Pull out every line of the listing below where "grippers" appears.

#####

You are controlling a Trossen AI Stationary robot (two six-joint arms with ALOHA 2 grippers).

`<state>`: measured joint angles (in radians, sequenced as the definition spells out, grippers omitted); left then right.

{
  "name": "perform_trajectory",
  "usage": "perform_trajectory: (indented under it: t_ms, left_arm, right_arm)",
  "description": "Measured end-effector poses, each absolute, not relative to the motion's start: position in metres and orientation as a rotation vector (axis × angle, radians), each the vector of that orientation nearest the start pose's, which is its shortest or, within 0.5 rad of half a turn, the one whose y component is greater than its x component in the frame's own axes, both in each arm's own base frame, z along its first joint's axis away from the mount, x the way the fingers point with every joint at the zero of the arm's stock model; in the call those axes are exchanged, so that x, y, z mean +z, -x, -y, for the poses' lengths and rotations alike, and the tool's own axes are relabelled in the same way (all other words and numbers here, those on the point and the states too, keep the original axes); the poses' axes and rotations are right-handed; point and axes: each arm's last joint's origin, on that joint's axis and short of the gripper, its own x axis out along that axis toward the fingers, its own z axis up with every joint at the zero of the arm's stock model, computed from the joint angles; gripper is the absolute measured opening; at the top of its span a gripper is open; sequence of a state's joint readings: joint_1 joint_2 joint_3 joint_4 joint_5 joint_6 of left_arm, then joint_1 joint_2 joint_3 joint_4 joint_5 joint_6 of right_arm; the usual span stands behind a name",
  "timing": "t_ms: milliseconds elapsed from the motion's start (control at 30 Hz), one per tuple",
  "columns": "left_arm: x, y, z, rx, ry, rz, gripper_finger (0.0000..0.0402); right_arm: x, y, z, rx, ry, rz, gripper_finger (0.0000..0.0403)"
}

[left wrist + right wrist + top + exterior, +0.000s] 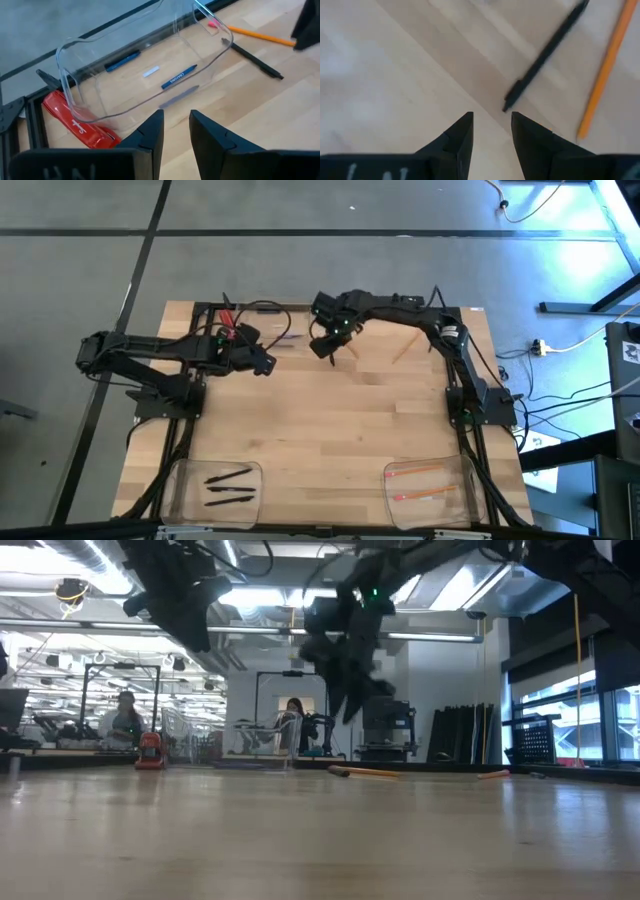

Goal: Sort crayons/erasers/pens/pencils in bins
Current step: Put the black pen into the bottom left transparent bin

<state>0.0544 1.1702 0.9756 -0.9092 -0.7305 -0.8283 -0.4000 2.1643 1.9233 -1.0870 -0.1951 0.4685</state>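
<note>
Hovering above the far middle of the wooden table, the right gripper holds its fingers slightly parted and empty, with a loose black pen lying just ahead of the tips and an orange pencil just beyond and beside that pen. The main risk is judged to be a poor pinch: the pen lies slantwise to the fingers, so a closing grip could roll it away or knock it into the pencil and carry the wrong item off. The left gripper waits, fingers a little apart and empty, just short of the clear crayon bin, which holds two blue crayons and a small pale piece too small to identify; a red flat strip touches the bin's near wall. A swing from this arm could shove that light bin. Two near bins hold pens and pencils. From overhead the arms hide the far bin.
</note>
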Motion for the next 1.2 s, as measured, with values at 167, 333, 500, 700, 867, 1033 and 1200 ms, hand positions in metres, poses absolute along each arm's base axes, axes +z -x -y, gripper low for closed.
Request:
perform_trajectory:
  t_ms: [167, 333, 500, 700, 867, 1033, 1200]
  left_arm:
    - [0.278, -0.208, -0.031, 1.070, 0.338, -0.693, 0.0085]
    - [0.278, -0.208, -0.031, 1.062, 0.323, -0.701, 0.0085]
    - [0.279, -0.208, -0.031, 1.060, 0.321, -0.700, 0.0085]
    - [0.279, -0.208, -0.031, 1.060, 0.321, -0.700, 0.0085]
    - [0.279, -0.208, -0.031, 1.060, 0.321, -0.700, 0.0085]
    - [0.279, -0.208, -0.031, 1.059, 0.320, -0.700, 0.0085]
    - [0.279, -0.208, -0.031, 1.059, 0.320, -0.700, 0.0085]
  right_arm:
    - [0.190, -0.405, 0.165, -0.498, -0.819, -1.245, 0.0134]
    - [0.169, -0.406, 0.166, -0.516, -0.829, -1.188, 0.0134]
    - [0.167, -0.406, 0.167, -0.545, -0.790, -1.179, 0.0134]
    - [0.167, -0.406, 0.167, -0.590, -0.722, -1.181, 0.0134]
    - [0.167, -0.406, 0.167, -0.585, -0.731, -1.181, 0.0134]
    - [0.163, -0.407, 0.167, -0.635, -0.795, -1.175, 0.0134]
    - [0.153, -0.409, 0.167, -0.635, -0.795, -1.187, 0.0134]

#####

> **TASK OUTPUT**
You are controlling a Trossen AI Stationary robot (two six-joint arms with ALOHA 2 grippers).
`<state>`: measured joint angles (in radians, sequenced as the definition spells out, grippers omitted); left then right.

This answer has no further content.